REQUIRED WORK – Return all of the data below verbatim and exclude every picture.

++++ INPUT DATA

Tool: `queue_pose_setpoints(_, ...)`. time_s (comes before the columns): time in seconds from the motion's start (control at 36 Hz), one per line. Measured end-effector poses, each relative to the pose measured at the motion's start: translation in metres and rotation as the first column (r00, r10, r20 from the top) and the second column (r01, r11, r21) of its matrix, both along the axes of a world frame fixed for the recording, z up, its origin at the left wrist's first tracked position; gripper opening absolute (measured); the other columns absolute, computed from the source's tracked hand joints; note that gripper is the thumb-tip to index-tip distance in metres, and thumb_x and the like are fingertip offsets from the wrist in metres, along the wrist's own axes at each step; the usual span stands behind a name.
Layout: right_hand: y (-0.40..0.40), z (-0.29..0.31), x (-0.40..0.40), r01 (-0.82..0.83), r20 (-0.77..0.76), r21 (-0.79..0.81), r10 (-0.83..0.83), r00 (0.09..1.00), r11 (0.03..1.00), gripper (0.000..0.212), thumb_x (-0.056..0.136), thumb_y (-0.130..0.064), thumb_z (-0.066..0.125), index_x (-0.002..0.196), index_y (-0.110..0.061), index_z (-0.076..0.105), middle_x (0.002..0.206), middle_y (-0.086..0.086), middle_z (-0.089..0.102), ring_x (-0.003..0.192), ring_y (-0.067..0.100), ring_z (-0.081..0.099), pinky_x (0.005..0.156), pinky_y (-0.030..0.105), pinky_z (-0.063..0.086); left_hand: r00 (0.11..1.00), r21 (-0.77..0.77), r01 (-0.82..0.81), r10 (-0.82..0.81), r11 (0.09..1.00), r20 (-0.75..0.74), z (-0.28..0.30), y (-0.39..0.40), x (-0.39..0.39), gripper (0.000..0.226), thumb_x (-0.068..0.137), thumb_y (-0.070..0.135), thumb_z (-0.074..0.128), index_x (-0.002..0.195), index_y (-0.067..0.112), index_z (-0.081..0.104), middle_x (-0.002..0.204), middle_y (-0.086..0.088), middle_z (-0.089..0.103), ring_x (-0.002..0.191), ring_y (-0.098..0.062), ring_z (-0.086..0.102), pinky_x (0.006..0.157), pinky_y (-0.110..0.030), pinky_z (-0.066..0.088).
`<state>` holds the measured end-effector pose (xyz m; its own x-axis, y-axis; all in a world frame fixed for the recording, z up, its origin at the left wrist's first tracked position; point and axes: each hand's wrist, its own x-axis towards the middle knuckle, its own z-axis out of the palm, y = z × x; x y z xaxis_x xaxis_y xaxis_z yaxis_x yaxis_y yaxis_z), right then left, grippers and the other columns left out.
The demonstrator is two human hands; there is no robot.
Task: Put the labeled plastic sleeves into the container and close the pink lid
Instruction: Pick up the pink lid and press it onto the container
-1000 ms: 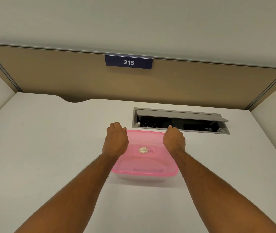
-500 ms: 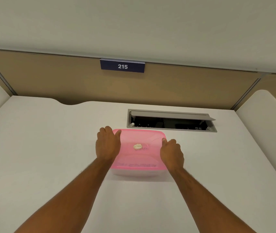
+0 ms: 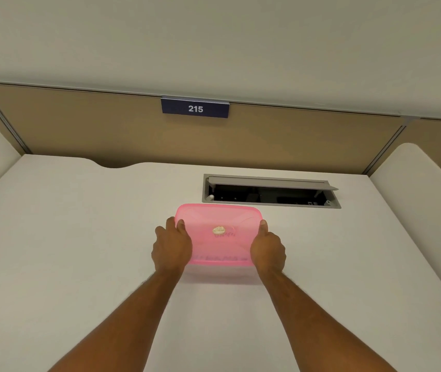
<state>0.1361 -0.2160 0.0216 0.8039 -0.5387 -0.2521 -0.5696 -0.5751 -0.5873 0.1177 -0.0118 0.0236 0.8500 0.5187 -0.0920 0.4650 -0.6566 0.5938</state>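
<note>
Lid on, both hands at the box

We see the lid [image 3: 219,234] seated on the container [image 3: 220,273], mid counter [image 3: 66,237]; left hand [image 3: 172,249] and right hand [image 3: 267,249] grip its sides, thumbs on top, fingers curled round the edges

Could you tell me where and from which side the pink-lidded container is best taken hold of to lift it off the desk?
Take the container by its two short ends, coming in from left and right, thumbs on the pink lid. It lies wide across the desk, so the ends are what two hands can flank, as the left hand and right hand show.
</note>
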Motion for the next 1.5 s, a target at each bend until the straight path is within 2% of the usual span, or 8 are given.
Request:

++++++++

RESPONSE AREA –
Tool: `queue_pose_setpoints(_, ...)`. time_s (comes before the columns): time in seconds from the motion's start (control at 36 Hz), one per line. Measured end-effector poses, each relative to the pose measured at the motion's start: translation in metres and rotation as the first column (r00, r10, r20 from the top) and the second column (r01, r11, r21) of its matrix, both along the axes of a world frame fixed for the recording, z up, its origin at the left wrist's first tracked position; gripper opening absolute (measured); the other columns absolute, computed from the source's tracked hand joints; note that gripper is the thumb-tip to index-tip distance in metres, and thumb_x and the like are fingertip offsets from the wrist in metres, along the wrist's own axes at each step; the usual span stands behind a name.
Layout: right_hand: y (-0.40..0.40), z (-0.29..0.31), x (-0.40..0.40), r01 (-0.82..0.83), r20 (-0.77..0.76), r21 (-0.79..0.81), r10 (-0.83..0.83), r00 (0.09..1.00), r11 (0.03..1.00), gripper (0.000..0.212), thumb_x (-0.056..0.136), thumb_y (-0.130..0.064), thumb_z (-0.066..0.125), index_x (-0.002..0.196), index_y (-0.110..0.061), index_z (-0.076..0.105), middle_x (0.002..0.206), middle_y (-0.086..0.086), middle_z (-0.089..0.102), ring_x (-0.003..0.192), ring_y (-0.067..0.100), ring_z (-0.081..0.099), pinky_x (0.005..0.156), pinky_y (-0.030..0.105), pinky_z (-0.063..0.086); left_hand: r00 (0.11..1.00), r21 (-0.77..0.77), r01 (-0.82..0.81), r10 (-0.82..0.81), r11 (0.09..1.00), r20 (-0.75..0.74), z (-0.28..0.30), y (-0.39..0.40), x (-0.39..0.39), gripper (0.000..0.226), thumb_x (-0.068..0.137), thumb_y (-0.070..0.135), thumb_z (-0.074..0.128), index_x (-0.002..0.195), index_y (-0.067..0.112), index_z (-0.081..0.104), middle_x (-0.002..0.204), middle_y (-0.086..0.088), middle_z (-0.089..0.103), ring_x (-0.002..0.191), ring_y (-0.098..0.062), ring_z (-0.086..0.102), pinky_x (0.006..0.157), pinky_y (-0.110..0.030), pinky_z (-0.066..0.088).
`<state>` holds the measured end-effector pose (xyz m; its own x-axis, y-axis; all in a world frame fixed for the recording, z up, its origin at the left wrist's first tracked position; point and axes: each hand's wrist, its own x-axis towards the middle knuckle, its own z-axis out of the palm, y = z × x; x y z xaxis_x xaxis_y xaxis_z yaxis_x yaxis_y yaxis_z), right then left, grippers and the other columns left out.
The demonstrator is two human hands; there is no robot.
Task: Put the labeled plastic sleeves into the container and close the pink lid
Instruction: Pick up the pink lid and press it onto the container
-1000 ms: 
-500 ms: 
+0 ms: 
<state>0.1361 -0.2160 0.0216 0.8039 -0.5387 -0.2521 -0.5696 -0.5751 -0.5873 0.1177 -0.0118 0.0236 0.8500 0.5187 -0.0920 0.4650 -0.6566 0.5938</state>
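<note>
Lid on, both hands at the box

We see the lid [image 3: 219,234] seated on the container [image 3: 220,273], mid counter [image 3: 66,237]; left hand [image 3: 172,249] and right hand [image 3: 267,249] grip its sides, thumbs on top, fingers curled round the edges

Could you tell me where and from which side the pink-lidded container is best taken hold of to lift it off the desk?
Take the container by its two short ends, coming in from left and right, thumbs on the pink lid. It lies wide across the desk, so the ends are what two hands can flank, as the left hand and right hand show.
</note>
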Motion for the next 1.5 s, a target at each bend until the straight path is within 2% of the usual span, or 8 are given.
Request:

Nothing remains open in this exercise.